A relatora do processo, conselheira Dayane de Castro Carvalho, enfatizou a importância da medida para a advocacia, os segurados e a sociedade em geral. “A implementação da medida trará diversos benefícios para a advocacia, para o segurado, para o INSS e para a sociedade como um todo. O Conselho Nacional de Justiça já normatizou e é uma medida que só tem benefícios. Diante da omissão do INSS em tomar as medidas necessárias, a Ação Civil Pública se mostra uma medida proporcional, com efetiva possibilidade de êxito”, afirmou.

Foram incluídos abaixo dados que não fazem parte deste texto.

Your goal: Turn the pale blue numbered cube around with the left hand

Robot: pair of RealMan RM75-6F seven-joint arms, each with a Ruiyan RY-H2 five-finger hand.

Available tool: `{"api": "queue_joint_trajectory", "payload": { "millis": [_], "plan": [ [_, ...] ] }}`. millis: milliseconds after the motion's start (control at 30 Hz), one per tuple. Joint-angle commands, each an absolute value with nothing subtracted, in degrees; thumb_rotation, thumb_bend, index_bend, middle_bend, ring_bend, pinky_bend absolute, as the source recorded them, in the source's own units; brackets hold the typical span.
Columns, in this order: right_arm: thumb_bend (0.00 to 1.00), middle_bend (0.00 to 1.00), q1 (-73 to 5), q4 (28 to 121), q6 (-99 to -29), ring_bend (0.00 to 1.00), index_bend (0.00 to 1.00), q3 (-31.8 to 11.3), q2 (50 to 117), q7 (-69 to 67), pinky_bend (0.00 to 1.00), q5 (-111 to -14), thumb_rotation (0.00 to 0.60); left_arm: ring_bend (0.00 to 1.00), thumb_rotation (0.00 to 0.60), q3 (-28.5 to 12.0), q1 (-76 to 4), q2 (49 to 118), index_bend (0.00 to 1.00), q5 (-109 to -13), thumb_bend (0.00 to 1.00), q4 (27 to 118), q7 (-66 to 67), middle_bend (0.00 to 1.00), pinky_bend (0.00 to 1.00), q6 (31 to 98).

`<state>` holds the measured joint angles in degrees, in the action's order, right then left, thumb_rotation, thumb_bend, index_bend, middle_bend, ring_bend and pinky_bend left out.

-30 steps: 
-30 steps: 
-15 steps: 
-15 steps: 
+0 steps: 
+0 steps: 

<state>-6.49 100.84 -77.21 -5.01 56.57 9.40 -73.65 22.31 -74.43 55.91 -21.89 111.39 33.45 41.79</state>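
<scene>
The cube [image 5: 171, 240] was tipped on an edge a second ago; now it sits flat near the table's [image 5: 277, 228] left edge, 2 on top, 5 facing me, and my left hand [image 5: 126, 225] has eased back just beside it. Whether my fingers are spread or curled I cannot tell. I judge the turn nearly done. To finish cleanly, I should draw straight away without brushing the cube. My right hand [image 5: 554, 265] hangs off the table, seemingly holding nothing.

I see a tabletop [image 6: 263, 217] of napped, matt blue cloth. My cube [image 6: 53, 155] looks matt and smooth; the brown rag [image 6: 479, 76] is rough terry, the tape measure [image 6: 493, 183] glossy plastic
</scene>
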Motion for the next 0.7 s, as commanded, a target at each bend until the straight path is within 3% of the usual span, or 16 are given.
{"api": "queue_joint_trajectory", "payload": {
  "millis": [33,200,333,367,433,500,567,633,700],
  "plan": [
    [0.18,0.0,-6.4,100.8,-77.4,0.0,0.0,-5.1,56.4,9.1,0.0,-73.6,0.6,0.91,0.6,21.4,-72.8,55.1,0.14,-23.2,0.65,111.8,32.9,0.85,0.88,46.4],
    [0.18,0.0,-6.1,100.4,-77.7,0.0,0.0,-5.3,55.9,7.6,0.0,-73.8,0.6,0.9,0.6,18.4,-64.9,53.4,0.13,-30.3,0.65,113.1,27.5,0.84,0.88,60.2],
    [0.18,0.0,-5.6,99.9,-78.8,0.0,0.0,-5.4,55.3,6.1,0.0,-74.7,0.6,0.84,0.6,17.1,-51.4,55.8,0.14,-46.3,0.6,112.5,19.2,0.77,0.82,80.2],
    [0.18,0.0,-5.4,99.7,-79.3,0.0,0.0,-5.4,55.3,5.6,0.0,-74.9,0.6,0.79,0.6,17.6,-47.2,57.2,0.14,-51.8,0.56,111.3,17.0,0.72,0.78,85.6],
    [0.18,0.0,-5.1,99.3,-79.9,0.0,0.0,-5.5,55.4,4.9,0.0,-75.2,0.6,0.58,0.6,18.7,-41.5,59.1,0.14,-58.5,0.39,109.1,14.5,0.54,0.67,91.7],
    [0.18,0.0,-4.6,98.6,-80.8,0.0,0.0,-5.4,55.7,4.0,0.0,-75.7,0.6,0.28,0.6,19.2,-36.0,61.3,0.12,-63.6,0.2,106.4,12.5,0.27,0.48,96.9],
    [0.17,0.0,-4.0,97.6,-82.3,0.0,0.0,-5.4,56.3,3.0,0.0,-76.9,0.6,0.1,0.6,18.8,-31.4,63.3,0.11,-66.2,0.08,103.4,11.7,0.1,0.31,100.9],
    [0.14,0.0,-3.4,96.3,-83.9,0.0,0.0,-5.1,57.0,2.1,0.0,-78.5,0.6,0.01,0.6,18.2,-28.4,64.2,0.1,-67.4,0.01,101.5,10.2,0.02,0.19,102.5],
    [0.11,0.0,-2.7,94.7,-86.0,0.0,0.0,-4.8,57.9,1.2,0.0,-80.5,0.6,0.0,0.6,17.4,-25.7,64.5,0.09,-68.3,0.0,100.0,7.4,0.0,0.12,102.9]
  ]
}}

O requerente da ação, Thiago Luis de Oliveira Albuquerque, também destacou a relevância da iniciativa para a classe advocatícia, especialmente em termos de garantia dos honorários advocatícios. “Nossa preocupação é garantir que o advogado receba seus honorários, que têm caráter alimentício. O artigo 115, da Lei nº 8.213 /91 permite a consignação de diversas verbas, mas ainda não contempla os honorários. Portanto, buscamos uma solução eficaz e imediata para assegurar o recebimento desses valores tão essenciais para a manutenção do dia a dia dos profissionais da advocacia”, ressaltou.
O presidente da OAB-CE, Erinaldo Dantas, parabenizou os envolvidos na proposição da ação e destacou a necessidade de garantir o desconto em folha dos honorários advocatícios. “Se qualquer banco pode fazer empréstimo consignado em folha, por que não o advogado e a advogada? Esperamos que essa ação resulte em uma liminar que garanta o desconto na esfera administrativa. Parabenizo os requerentes Thiago Albuquerque e João Ítalo Pompeu pela proposta”, concluiu.
A Ação Civil Pública tem como base princípios constitucionais que asseguram a eficiência da administração pública e a celeridade processual, buscando desburocratizar os processos e fortalecer a advocacia previdenciária no Brasil.